C’est une ruche où Saint-Laurent est concentré, d’une fulgurance née une création (scène où les manches d’une robe sont arrachées), d’un face à face émerge une femme en sommeil (l’instant avec  Valeria Bruni Tedeschi qui entre les mains du créateur se transforme sous nos yeux). Rapidité également des coups de crayons qui en quelques lignes épurées façonnent une silhouette habillée. L’homme horizontal en blouse blanche de travail et aux lunettes si caractéristiques, penché sur son bureau, contraste avec celui, vertical, qui expérimente une autre vie. Il est souvent fait référence à Proust et la scène où Yves pénètre le tableau de la chambre de l’écrivain pour se fondre dans ses draps scelle le parallèle.
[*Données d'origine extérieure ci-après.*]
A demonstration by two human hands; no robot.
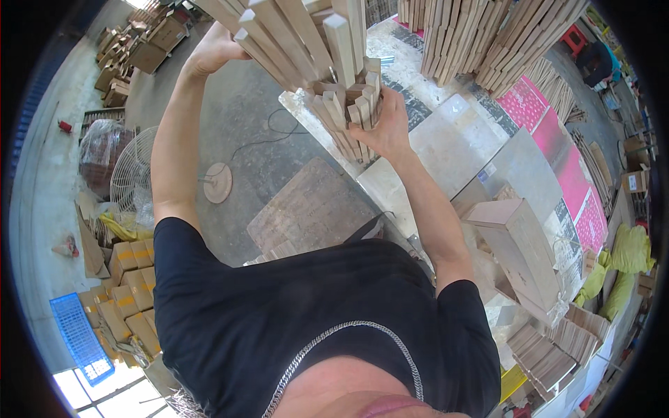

On sait que l’écrivain a mis sa vie au service de son œuvre jusqu’à l’épuisement absolu, quittant son lit à la faveur de la nuit pour aller s’encanailler dans les lieux à la mode. Saint-Laurent ne fera pas différemment.


« J’aime les corps sans âme car l’âme est ailleurs » déclare-t-il, et Bertrand Bonello place précisément ce corps dans toute son ambivalence, comme il avait pu déjà le faire dans L’Apollonide, également présenté en compétition à Cannes en 2011. Libéré du carcan de la blouse de l’atelier, l’autre Yves soumet sa chair à tous les plaisirs, guidé par son amant (Louis Garrel) qui de lieux de drague en soirées orgiaques semble lui offrir ce paradis artificiel qui manque à son existence. Cette relation sulfureuse, entre amour et décadence (scène du corps ensanglanté, hallucination des serpents), éclipse celle avec Pierre Berger, là où le film de Lespert la mettait en avant. Le choix de Bonello est sans ambiguïté : ce dernier est un homme d’affaires, c’est lui qui est sans cesse à la manœuvre pour imposer, valoriser et perpétuer les fameuses trois initiales devenues une marque mondiale : YSL. Comme cette longue scène de négociations avec les investisseurs américains où Yves est un produit comme un autre qui doit rapporter de l’argent : « C’est lui qu’on vend » assène-t-il. La prestation de Jérémie Renier est volontairement froide et dépourvue de la sensibilité qui pouvait être celle d’un Guillaume Gallienne. Il gère sa vie plus qu’il ne la partage. Yves est d’ailleurs montré seul au crépuscule de sa vie, la peau est ridée et l’âme morcelée dans son mausolée-musée. Bonello va et vient dans les époques, tisse des liens, met en perspective, stimule le regard en divisant l’écran telle une toile de Mondrian. Son Yves Saint-Laurent est fait de ces assemblages, entre splendeur et douleur, instinct et pulsion, obligé d’être vivant aux yeux des autres, qu’était-il au fond de lui ? « J’ai créé un monstre et je dois vivre avec ».